For molecule generation tasks, we provide 10+ oracles for both goal-oriented and distribution learning. For detailed usage of each oracle, please checkout the oracle page on the website. For example, we want to retrieve the GSK3Beta oracle:
from tdc import Oracle
oracle = Oracle(name = 'GSK3B')
oracle(['CC(C)(C)....'
'C[C@@H]1....',
'CCNC(=O)....',
'C[C@@H]1....'])
# [0.03, 0.02, 0.0, 0.1]
Every dataset in TDC is a benchmark, and we provide training/validation and test sets for it, together with data splits and performance evaluation metrics. To participate in the leaderboard for a specific benchmark, follow these steps:
-
Use the TDC benchmark data loader to retrieve the benchmark.
-
Use training and/or validation set to train your model.
-
Use the TDC model evaluator to calculate the performance of your model on the test set.
-
Submit the test set performance to a TDC leaderboard.
As many datasets share a therapeutics theme, we organize benchmarks into meaningfully defined groups, which we refer to as benchmark groups. Datasets and tasks within a benchmark group are carefully curated and centered around a theme (for example, TDC contains a benchmark group to support ML predictions of the ADMET properties). While every benchmark group consists of multiple benchmarks, it is possible to separately submit results for each benchmark in the group. Here is the code framework to access the benchmarks:
from tdc import BenchmarkGroup
group = BenchmarkGroup(name = 'ADMET_Group', path = 'data/')
predictions_list = []
for seed in [1, 2, 3, 4, 5]:
benchmark = group.get('Caco2_Wang')
# all benchmark names in a benchmark group are stored in group.dataset_names
predictions = {}
name = benchmark['name']
train_val, test = benchmark['train_val'], benchmark['test']
train, valid = group.get_train_valid_split(benchmark = name, split_type = 'default', seed = seed)
# --------------------------------------------- #
# Train your model using train, valid, test #
# Save test prediction in y_pred_test variable #
# --------------------------------------------- #
predictions[name] = y_pred_test
predictions_list.append(predictions)
results = group.evaluate_many(predictions_list)
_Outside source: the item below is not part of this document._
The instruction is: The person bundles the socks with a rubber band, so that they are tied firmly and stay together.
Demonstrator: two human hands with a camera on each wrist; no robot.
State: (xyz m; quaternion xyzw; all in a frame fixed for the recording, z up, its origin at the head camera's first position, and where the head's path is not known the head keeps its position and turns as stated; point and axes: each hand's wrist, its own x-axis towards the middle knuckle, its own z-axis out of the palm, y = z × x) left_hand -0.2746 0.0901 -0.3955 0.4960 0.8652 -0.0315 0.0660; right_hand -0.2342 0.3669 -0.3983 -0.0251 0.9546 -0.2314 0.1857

# {'caco2_wang': [6.328, 0.101]}
For more information, please visit here.
If you find Therapeutics Data Commons useful, consider citing our NeurIPS paper:
@article{Huang2021tdc,
title={Therapeutics Data Commons: Machine Learning Datasets and Tasks for Drug Discovery and Development},
author={Huang, Kexin and Fu, Tianfan and Gao, Wenhao and Zhao, Yue and Roohani, Yusuf and Leskovec, Jure and Coley,
Connor W and Xiao, Cao and Sun, Jimeng and Zitnik, Marinka},
journal={Proceedings of Neural Information Processing Systems, NeurIPS Datasets and Benchmarks},
year={2021}
}
TDC is a community-driven and open-science initiative. If you want to get involved, join the Slack Workspace and checkout the contribution guide!
Send emails to us or open an issue.
TDC is hosted on Harvard Dataverse with the following persistent identifier https://doi.org/10.7910/DVN/21LKWG. When Dataverse is under maintenance, TDC datasets cannot be retrieved. That happens rarely; please check the status on the Dataverse website.
TDC codebase is under MIT license. For individual dataset usage, please refer to the dataset license found in the website.